■ **WHAT THE TASK REQUIRES**
Every line of the entries below from the one containing "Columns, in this" to the one containing "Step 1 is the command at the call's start", both ends included, must be written out exactly. No other line belongs in the answer.

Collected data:
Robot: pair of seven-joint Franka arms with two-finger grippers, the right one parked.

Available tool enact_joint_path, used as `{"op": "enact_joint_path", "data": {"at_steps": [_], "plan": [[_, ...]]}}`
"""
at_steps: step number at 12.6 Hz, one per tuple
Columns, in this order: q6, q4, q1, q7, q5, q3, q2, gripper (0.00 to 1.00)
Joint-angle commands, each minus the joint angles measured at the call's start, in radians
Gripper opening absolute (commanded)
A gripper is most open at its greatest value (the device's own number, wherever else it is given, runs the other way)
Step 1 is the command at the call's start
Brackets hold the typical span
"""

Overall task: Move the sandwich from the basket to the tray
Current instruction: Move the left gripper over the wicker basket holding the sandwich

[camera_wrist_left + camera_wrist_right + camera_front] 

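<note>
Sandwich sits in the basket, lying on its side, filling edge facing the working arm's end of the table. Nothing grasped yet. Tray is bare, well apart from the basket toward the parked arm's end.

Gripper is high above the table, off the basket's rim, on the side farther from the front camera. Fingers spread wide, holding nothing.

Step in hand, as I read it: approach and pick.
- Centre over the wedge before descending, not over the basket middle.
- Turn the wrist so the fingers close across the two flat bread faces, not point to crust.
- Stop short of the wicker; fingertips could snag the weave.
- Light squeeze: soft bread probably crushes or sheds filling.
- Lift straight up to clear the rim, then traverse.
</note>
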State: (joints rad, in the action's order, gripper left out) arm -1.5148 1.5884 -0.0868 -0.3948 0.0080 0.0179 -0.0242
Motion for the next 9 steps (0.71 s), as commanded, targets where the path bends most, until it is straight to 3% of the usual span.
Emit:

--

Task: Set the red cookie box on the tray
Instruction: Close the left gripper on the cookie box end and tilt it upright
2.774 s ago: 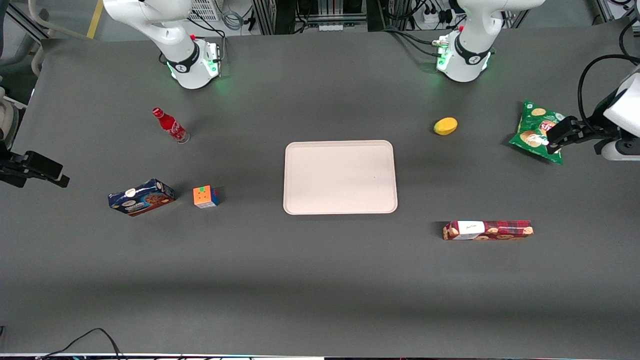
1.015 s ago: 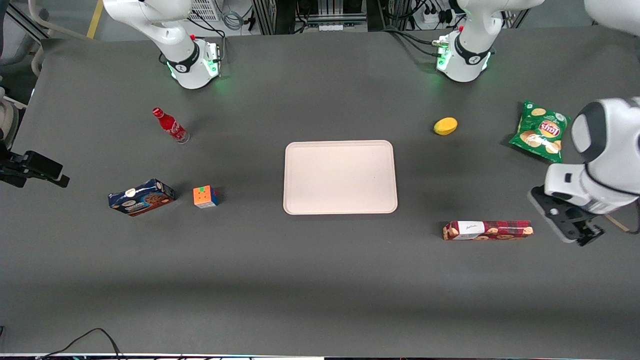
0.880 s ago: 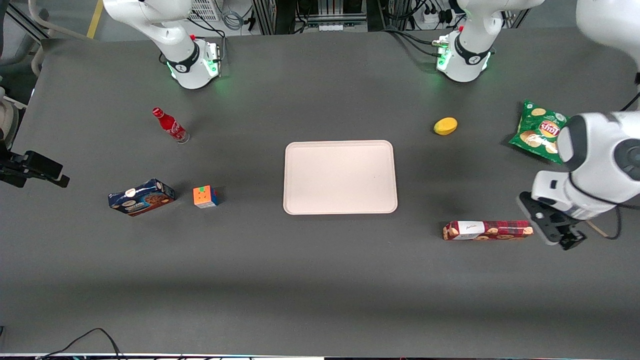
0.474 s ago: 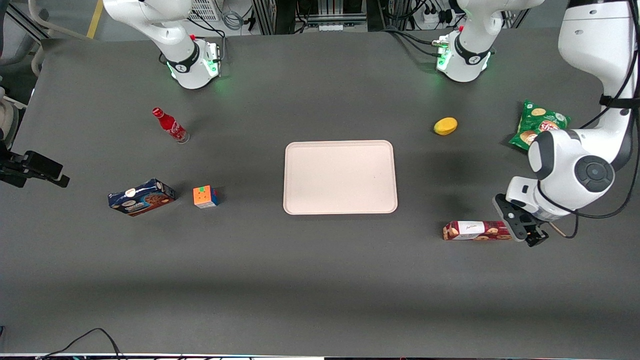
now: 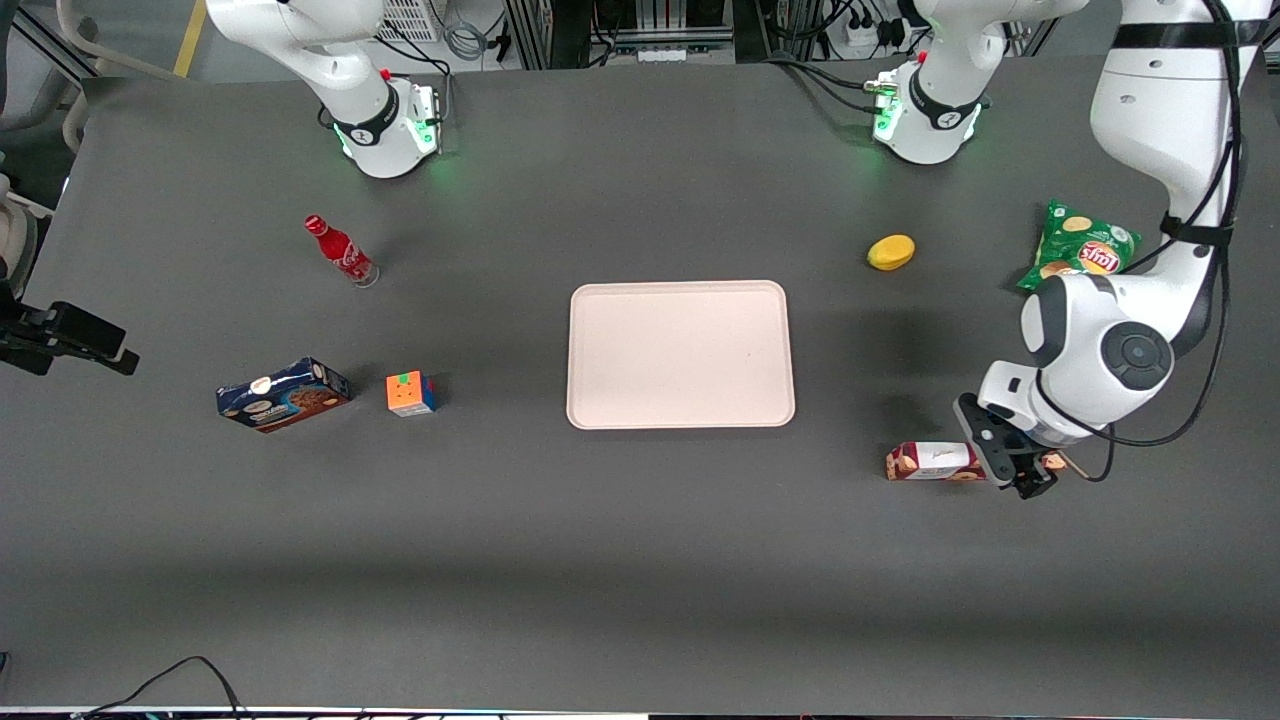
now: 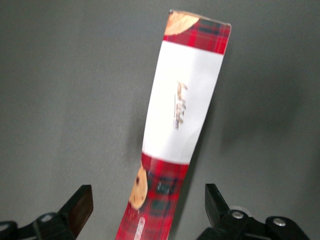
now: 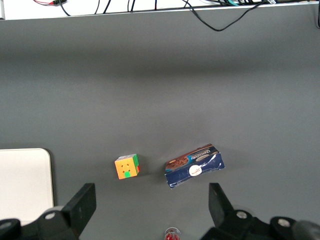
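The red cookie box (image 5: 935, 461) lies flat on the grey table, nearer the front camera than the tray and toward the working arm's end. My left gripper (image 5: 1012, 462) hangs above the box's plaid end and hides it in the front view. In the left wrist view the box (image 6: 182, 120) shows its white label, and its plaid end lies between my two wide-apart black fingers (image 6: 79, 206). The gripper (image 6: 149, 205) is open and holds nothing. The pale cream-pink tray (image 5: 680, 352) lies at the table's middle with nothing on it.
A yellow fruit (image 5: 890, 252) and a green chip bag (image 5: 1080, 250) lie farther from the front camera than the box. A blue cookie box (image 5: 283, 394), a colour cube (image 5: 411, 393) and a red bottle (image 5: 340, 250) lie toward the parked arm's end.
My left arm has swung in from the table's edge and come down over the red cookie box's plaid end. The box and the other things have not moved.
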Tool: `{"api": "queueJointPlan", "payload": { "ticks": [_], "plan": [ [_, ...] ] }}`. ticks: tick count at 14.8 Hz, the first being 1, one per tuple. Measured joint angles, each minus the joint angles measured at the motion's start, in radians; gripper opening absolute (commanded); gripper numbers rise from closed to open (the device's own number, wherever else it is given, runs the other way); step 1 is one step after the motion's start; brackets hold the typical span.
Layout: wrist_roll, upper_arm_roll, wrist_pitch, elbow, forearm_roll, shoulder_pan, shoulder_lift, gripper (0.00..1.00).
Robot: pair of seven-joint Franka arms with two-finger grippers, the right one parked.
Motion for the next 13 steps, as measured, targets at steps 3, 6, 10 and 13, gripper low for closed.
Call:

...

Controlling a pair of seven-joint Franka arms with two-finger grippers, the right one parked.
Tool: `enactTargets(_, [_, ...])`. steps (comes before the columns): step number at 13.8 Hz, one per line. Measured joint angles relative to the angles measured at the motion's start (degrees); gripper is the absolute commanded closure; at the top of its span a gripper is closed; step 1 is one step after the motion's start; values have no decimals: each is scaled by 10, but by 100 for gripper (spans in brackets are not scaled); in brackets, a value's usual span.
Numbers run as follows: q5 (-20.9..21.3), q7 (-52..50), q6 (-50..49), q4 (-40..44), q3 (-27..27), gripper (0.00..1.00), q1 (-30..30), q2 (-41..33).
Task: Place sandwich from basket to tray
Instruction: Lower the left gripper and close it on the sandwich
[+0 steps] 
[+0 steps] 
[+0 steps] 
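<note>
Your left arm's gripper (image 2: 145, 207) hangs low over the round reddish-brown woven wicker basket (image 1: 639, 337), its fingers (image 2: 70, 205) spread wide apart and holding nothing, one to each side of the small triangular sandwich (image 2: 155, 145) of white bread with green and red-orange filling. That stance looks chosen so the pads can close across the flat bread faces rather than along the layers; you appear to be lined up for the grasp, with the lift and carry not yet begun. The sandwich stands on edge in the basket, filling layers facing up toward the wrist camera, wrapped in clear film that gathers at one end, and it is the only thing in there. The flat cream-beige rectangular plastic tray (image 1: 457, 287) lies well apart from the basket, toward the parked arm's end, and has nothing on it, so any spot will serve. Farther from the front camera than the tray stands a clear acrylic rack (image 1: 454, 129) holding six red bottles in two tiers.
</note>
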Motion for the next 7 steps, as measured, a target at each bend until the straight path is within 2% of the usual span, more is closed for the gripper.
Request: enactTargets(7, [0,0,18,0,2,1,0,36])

■ **TASK RESPONSE**
Columns, in this order: q6, q4, q1, q7, q5, q3, q2, gripper (0.00 to 1.00)
Joint-angle commands, each minus the joint angles measured at the call's start, in radians
Gripper opening absolute (commanded)
A gripper is most open at its greatest value (the device's own number, wherever else it is given, runs the other way)
Step 1 is the command at the call's start

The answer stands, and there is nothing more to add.